* **Exercise aim**
Give again, unaltered, the lines of the listing below that run from the line having "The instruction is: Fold" through the line having "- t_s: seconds".

* **Provided material**
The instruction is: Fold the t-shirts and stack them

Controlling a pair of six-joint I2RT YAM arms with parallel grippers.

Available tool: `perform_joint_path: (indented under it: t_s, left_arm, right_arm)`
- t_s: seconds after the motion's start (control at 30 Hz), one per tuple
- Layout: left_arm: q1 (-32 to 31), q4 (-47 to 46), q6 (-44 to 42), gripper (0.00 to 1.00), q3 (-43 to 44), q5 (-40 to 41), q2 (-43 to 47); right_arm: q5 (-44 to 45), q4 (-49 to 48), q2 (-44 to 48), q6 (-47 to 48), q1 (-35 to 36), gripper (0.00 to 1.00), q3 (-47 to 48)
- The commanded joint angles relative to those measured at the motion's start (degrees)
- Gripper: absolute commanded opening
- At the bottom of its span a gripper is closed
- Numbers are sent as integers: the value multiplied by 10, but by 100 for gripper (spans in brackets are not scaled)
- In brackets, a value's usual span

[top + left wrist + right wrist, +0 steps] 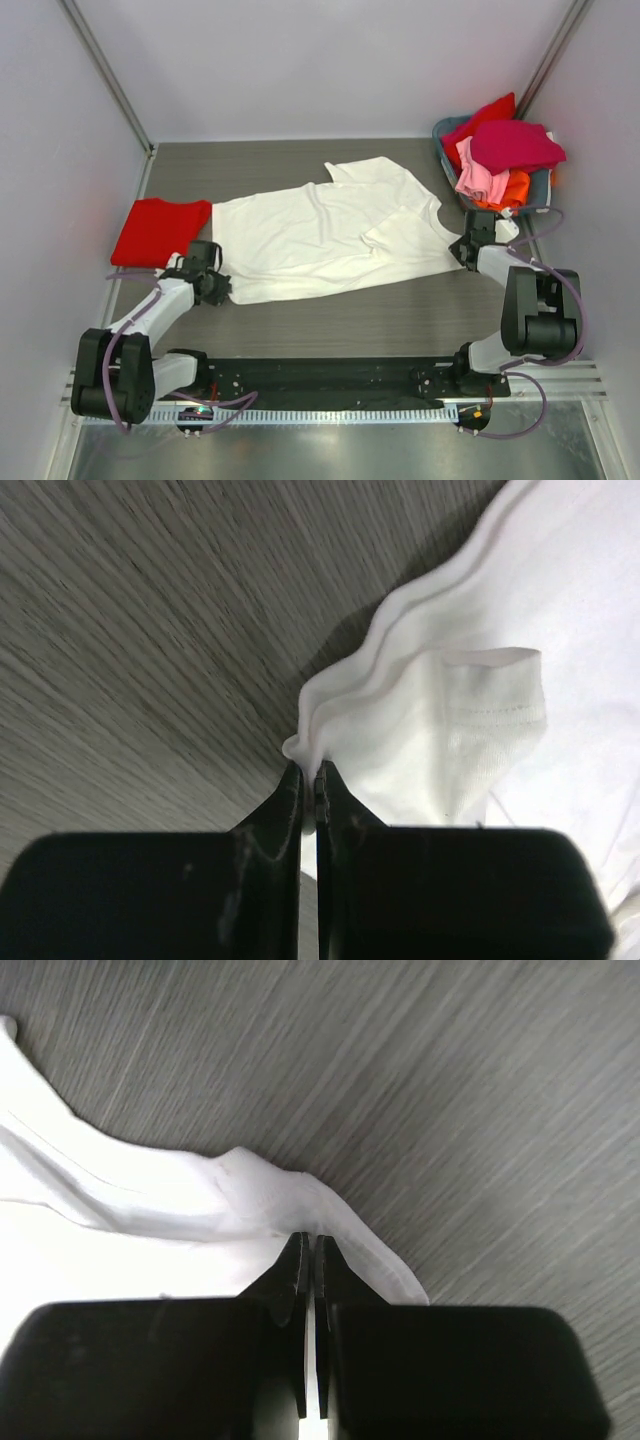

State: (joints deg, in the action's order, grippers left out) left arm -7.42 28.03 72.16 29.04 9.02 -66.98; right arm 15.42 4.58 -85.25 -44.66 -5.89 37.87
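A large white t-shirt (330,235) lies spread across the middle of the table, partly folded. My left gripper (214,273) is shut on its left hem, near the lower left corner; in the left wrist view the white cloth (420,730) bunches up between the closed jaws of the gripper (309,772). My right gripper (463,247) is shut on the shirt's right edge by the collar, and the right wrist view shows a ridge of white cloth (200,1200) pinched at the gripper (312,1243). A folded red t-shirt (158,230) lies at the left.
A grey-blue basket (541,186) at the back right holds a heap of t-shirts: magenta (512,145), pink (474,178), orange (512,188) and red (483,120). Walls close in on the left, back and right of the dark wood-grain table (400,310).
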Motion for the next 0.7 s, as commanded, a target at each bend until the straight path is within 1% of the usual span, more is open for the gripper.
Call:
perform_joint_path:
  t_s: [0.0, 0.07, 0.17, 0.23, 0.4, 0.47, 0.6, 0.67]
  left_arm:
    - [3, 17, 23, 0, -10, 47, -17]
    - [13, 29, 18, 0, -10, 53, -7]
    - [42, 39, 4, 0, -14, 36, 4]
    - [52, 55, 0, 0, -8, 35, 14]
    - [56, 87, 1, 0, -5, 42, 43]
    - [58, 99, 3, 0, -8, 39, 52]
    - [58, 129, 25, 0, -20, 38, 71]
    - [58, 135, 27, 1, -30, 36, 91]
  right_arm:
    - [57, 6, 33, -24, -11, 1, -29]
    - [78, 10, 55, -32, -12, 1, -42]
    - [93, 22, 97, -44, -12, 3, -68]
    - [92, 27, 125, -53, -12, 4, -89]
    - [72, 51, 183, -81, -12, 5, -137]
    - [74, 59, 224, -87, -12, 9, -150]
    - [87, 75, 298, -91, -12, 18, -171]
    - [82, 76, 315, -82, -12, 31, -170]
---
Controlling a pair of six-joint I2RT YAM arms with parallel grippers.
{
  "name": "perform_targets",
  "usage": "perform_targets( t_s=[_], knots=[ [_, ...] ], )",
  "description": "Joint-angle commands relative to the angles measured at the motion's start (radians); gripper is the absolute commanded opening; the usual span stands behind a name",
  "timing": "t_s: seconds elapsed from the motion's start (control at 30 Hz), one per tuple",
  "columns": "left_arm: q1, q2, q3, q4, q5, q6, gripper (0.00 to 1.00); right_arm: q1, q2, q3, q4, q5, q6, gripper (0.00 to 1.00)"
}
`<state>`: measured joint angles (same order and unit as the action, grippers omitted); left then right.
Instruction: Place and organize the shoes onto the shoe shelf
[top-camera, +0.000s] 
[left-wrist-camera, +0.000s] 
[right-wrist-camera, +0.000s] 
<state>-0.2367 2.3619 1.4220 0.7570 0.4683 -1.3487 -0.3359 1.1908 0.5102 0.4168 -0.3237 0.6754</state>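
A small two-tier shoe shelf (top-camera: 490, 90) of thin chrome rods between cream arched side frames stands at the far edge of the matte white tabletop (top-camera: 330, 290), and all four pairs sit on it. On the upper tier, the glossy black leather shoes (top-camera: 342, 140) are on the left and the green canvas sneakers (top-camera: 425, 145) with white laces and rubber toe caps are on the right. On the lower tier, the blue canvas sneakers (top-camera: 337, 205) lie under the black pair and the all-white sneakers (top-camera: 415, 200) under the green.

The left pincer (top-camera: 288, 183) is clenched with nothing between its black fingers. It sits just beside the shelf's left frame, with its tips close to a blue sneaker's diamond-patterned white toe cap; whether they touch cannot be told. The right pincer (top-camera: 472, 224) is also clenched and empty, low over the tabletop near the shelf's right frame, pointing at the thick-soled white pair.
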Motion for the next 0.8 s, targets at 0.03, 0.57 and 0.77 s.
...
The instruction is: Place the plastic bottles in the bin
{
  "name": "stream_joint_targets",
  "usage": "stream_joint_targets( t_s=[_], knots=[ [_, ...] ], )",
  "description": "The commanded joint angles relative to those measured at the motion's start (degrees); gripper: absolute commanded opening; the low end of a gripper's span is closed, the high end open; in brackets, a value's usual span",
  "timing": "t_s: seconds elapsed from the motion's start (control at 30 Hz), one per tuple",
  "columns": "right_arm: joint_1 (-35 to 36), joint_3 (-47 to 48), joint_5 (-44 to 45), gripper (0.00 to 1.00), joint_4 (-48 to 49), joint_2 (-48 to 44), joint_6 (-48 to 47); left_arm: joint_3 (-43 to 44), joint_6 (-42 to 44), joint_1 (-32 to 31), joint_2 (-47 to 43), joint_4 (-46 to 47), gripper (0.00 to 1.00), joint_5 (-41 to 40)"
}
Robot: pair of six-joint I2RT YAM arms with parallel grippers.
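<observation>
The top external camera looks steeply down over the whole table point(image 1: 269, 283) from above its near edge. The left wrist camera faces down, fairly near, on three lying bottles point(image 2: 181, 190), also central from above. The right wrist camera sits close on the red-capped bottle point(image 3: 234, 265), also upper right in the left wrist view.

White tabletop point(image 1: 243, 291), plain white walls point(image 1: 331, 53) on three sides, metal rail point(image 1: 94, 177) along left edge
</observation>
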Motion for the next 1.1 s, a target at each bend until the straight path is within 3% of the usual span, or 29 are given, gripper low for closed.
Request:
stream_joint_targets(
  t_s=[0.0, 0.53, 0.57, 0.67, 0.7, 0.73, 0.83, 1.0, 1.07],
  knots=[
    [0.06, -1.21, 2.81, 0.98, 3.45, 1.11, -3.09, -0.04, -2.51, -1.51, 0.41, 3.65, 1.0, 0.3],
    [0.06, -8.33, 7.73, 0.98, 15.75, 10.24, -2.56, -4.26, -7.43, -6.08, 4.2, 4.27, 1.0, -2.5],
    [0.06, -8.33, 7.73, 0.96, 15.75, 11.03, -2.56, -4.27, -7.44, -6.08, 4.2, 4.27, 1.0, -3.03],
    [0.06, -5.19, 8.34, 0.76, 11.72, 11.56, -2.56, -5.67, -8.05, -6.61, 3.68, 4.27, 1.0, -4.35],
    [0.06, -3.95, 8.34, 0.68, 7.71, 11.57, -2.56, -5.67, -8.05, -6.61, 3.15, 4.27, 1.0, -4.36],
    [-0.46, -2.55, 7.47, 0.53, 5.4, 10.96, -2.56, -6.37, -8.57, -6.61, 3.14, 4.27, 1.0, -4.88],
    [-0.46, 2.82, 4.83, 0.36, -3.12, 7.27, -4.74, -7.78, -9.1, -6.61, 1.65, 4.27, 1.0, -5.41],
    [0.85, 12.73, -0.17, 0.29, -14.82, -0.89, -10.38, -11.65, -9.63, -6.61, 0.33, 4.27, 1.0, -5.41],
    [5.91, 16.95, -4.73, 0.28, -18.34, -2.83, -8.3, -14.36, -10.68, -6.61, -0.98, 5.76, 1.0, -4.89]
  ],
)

* **Answer**
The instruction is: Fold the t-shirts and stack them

Controlling a pair of six-joint I2RT YAM arms with parallel grippers.

Available tool: `perform_joint_path: (indented under it: t_s, left_arm, right_arm)`
- t_s: seconds after the motion's start (control at 30 Hz), one per tuple

A complete answer has now been given.